Darkest Hour

1,062 words

[1]Darkest Hour is the second film released this year on Churchill and the latest in an ever-growing list of Churchill-related films and television shows (around two dozen over the past decade). Like its predecessors, Darkest Hour rehashes treacly warmed-over clichés about its subject and glosses over the sordid truth about this murderous psychopath.

Jews in the film industry love Churchill because he serves as a real-life example of the “superhero who saves the world from Nazi villains” trope and furthermore represents a brand of faux patriotism that plays to patriotic instinct without posing a threat to Jewish hegemony.
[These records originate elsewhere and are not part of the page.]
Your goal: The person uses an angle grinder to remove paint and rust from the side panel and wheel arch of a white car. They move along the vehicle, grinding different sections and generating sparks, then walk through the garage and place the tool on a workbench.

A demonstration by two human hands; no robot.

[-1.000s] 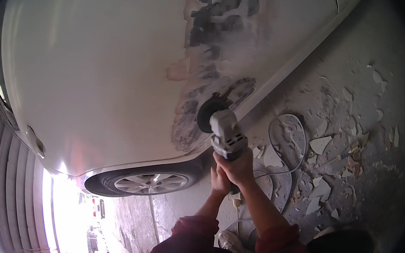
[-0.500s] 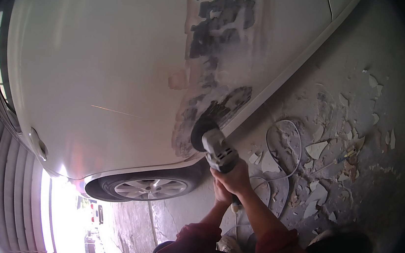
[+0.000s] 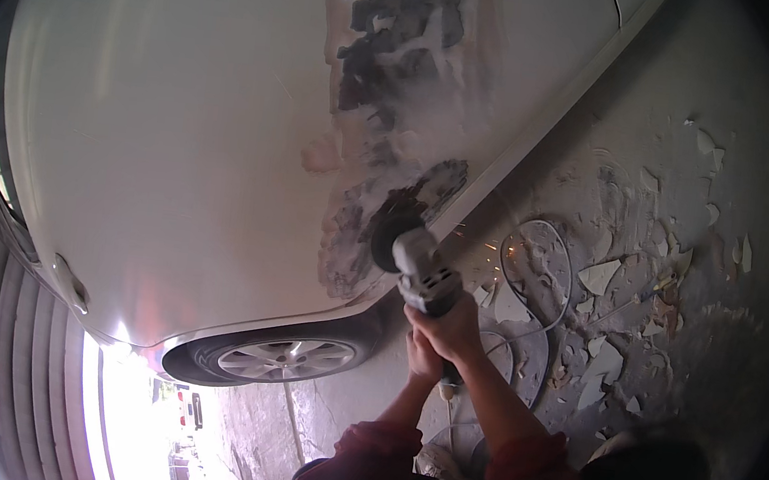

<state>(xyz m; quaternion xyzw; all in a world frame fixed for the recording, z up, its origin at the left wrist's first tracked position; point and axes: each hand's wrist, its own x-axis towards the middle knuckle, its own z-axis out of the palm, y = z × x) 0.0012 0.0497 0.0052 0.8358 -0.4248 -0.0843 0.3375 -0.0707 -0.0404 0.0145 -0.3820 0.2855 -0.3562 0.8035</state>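
Observation:
Both my hands are closed round a grey and black angle grinder (image 3: 428,273). My right hand (image 3: 453,330) wraps the body behind its head. Just below it, my left hand (image 3: 424,357) grips the rear, its fingers partly hidden. The grinder's dark round disc (image 3: 388,239) lies against a pale car's side panel (image 3: 187,154), close to the sill and in front of the wheel arch. Around it runs a rough sanded strip (image 3: 405,45) of dark and pinkish patches. Orange sparks (image 3: 493,247) fly off to the right, over the floor.
A pale cord (image 3: 570,283) loops across the dusty floor among several broken filler flakes (image 3: 599,277). Left of my arms is the car's wheel (image 3: 286,358). A ribbed metal shutter or wall (image 3: 11,360) and a bright opening (image 3: 131,420) lie at the far left.
The grinder and both hands have shifted slightly right in the picture, while the car panel has slid a little left. Orange sparks now show to the right of the disc.

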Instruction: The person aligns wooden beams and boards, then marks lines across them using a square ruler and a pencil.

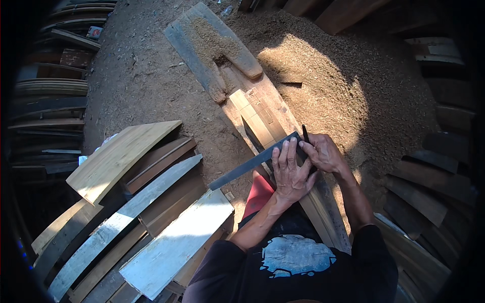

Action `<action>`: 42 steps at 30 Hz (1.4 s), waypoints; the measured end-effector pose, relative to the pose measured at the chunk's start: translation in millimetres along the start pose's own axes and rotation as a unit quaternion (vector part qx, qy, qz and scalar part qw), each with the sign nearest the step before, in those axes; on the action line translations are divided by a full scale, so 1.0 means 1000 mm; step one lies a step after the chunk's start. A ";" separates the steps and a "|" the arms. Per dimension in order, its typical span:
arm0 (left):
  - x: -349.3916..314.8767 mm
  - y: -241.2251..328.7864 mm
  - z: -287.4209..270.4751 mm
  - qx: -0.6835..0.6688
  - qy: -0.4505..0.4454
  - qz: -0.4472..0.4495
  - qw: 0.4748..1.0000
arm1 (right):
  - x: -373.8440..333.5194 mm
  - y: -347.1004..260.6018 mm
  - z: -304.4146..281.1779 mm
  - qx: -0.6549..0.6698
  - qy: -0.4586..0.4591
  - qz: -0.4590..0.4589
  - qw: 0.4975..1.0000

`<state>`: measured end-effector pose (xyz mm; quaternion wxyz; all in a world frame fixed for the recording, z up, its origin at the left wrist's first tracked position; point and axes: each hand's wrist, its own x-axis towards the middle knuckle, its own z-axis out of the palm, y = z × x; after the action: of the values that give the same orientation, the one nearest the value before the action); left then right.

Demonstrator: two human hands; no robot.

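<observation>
A dark, flat straightedge (247, 169) lies slantwise across a pale wooden beam (260, 123). Several cut lines and rectangular outlines show on the beam's far end. My left hand (290, 177) holds the straightedge down near its right end, fingers stretched over it. Close beside it, my right hand (323, 154) is closed on a slim black pen (305, 133), whose upper end sticks up past the fingers. The pen's lower part is hidden by the hand. Under the beam runs a long, worn plank (283, 101).
Ahead, a thick notched board (187, 43) carries a heap of sawdust (209, 38). Stacked planks (169, 242) stand to my left, with a wide pale board (126, 156) on top. More lumber (424, 187) lines the right side. Wood shavings (323, 76) cover the ground.
</observation>
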<state>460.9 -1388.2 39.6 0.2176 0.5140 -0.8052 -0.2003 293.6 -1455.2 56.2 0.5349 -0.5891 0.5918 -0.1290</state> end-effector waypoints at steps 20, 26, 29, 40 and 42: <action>-0.004 -0.003 0.007 -0.001 0.006 0.005 1.000 | 0.019 -0.045 -0.011 0.076 0.093 -0.182 0.976; -0.004 -0.004 0.006 -0.013 0.009 0.023 1.000 | 0.020 -0.048 -0.019 -0.003 0.136 -0.213 0.968; -0.004 -0.003 0.007 -0.004 0.002 0.002 1.000 | 0.019 -0.054 -0.018 0.024 0.118 -0.220 0.968; -0.006 -0.003 0.010 -0.004 -0.012 -0.012 1.000 | 0.020 -0.051 -0.009 0.078 0.095 -0.218 0.968; -0.002 -0.002 0.006 -0.009 -0.002 0.000 1.000 | 0.021 -0.049 -0.011 0.053 0.098 -0.223 0.968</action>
<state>459.6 -1387.1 32.8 0.2207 0.5117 -0.8038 -0.2083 317.7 -1491.3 89.4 0.4622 -0.6614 0.4876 -0.3334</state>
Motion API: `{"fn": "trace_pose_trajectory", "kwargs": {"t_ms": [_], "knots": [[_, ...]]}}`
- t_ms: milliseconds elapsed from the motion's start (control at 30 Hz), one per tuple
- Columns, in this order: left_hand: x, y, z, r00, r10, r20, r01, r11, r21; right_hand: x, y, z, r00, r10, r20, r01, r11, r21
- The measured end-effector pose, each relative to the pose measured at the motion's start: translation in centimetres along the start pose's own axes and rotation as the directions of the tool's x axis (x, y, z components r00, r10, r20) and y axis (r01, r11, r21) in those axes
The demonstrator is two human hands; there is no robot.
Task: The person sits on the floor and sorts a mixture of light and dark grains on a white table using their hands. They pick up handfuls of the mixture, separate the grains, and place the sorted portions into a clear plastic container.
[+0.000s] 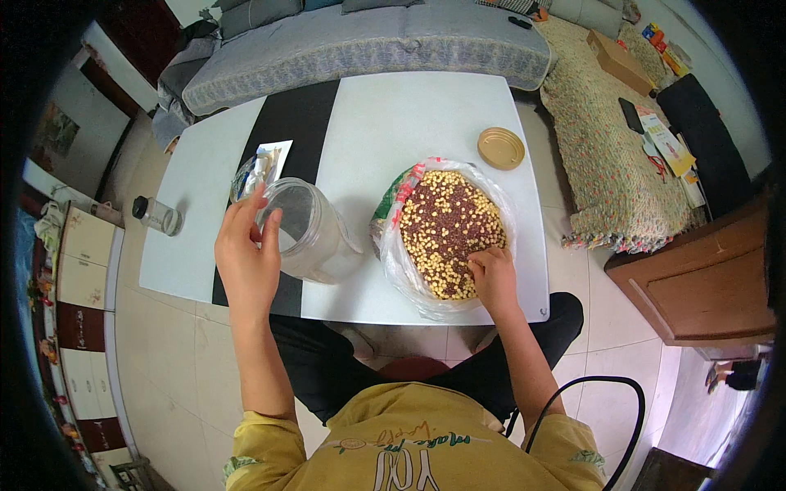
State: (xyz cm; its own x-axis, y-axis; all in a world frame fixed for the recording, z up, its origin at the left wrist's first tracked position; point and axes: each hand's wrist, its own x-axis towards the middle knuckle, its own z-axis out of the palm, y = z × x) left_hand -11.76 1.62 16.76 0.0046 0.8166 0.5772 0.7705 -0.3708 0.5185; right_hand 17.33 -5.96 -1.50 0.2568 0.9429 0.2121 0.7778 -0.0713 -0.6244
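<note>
My left hand [248, 237] is at the rim of a clear, wide-mouthed jar [323, 245], which stands on the table. Its fingers and thumb are spread apart, the thumb over the jar's mouth, and nothing shows between them. To the right, a clear plastic bag [393, 270] with red and green print lies rolled open. A mix of pale yellow kernels and small dark red grains [446, 221] fills it. My right hand [493, 274] reaches over the bag's right side, fingertips bent together against the mix. Whatever those fingertips pinch is hidden.
A gold round lid [501, 148] lies behind the bag. Beyond the jar sits a small clear packet [264, 170] on white card. A lidded bottle [157, 216] stands at the left of the white and black table [409, 114]. Sofas [360, 53] border the far side.
</note>
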Motion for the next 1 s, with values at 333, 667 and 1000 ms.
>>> {"fn": "trace_pose_trajectory", "kwargs": {"t_ms": [333,667,1000], "knots": [[-8.5,3.1,10.4,0.817,0.357,0.453,-0.159,0.894,-0.419,-0.7,0.2,-1.0,0.995,0.029,0.091,-0.034,0.997,0.063],[-11.4,2.6,18.2,0.623,0.359,0.695,-0.281,0.932,-0.229,-1.5,1.1,-1.6,0.989,0.127,0.082,-0.131,0.99,0.051],[-10.2,2.5,16.4,0.671,0.313,0.672,-0.154,0.946,-0.286,-1.5,1.0,-1.5,0.996,0.082,-0.033,-0.076,0.984,0.16]]}}
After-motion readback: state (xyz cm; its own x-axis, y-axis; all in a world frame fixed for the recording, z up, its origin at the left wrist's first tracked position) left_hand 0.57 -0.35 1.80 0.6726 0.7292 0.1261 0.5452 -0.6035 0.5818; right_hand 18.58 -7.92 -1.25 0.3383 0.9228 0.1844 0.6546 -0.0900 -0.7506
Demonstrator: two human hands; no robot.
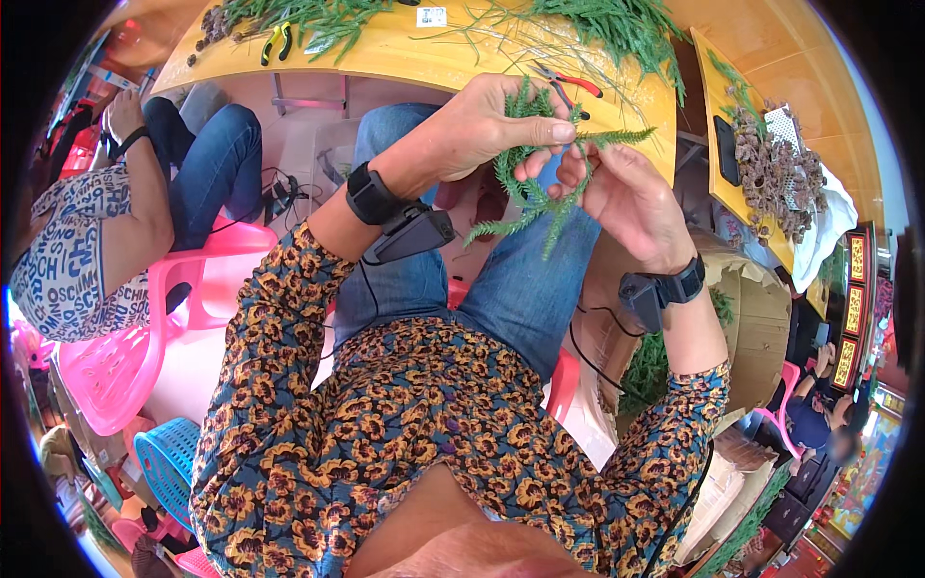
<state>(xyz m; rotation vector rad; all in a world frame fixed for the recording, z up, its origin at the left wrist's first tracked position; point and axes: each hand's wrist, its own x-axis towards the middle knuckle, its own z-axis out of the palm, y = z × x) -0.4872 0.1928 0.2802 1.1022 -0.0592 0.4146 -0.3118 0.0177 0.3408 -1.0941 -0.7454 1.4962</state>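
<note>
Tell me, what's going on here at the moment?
A seated person is working on a branching green needle-leaf sprig, with the left hand and right hand both pinching it near the close edge of a yellow wooden table. Red-handled metal pliers lie on the table just beyond the hands. Yellow-and-black-handled pliers lie farther left, beside more loose greenery. Another person sits to the left on a pink plastic chair.

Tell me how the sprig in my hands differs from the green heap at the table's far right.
The left hand and right hand hold the sprig up; the heap lies on the table. The sprig is small, the heap much bigger. The sprig's branches spread apart; the heap's overlap densely. Both look green and needle-leaved.
</note>
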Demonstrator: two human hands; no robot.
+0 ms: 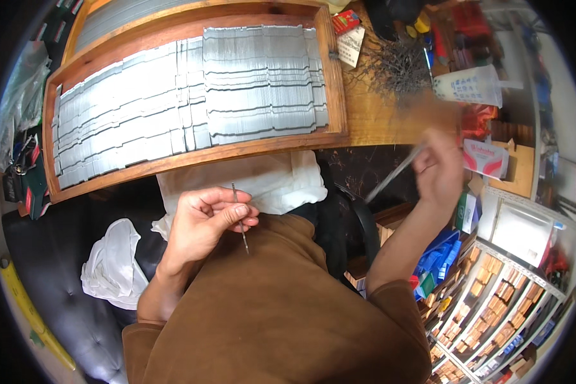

For all his gung-ho patriotic oratory, Churchill was ultimately beholden to Jewish interests rather than to the British people.

Thus following the release of Christopher Nolan’s Dunkirk [2] this past July, Jews naturally lamented that the film wrenched the spotlight away from Churchill’s crusade against Germany. Dunkirk instead focused on actual Englishmen and their comradeship, courage, and heroism, which lent it genuine emotional power. Darkest Hour strains to deliver the emotional impact of Dunkirk, but its attempts to pull at the viewer’s heartstrings are forced and phony.

The film begins on May 9, 1940 and ends with the evacuation of Dunkirk. It opens amid chaos in the House of Commons, where members of Parliament are demanding that Neville Chamberlain resign. The inefficacy of the Allied campaign in Norway had cemented increasing dissatisfaction with Chamberlain’s government. His government narrowly survived a motion of no confidence; a fourth of his own party had voted against him. Chamberlain resigned on May 10, 1940, the day that Germany invaded France and the Low Countries.

Viscount Halifax was Chamberlain’s favored successor but turned down the post and remained Foreign Secretary, serving as a member of Churchill’s War Cabinet. He and Churchill frequently clashed, which the film highlights. Much of the film is set in the Cabinet War Rooms, an underground bunker where Cabinet meetings took place. During one meeting in late May, Halifax proposes the idea of negotiating peace settlements with Mussolini. Churchill (Gary Oldman) explodes with rage at the very mention of peace.

Hitler himself attempted to make peace with Churchill a number of times. Pat Buchanan argues convincingly in Churchill, Hitler and the Unnecessary War that had Churchill accepted Hitler’s peace offers to Britain in the summer of 1940, the catastrophic destruction that was to follow could have been averted. (Hitler had made similar propositions throughout the 1930s that were for the most part ignored.) Yet Churchill made it clear that he was hell-bent on war.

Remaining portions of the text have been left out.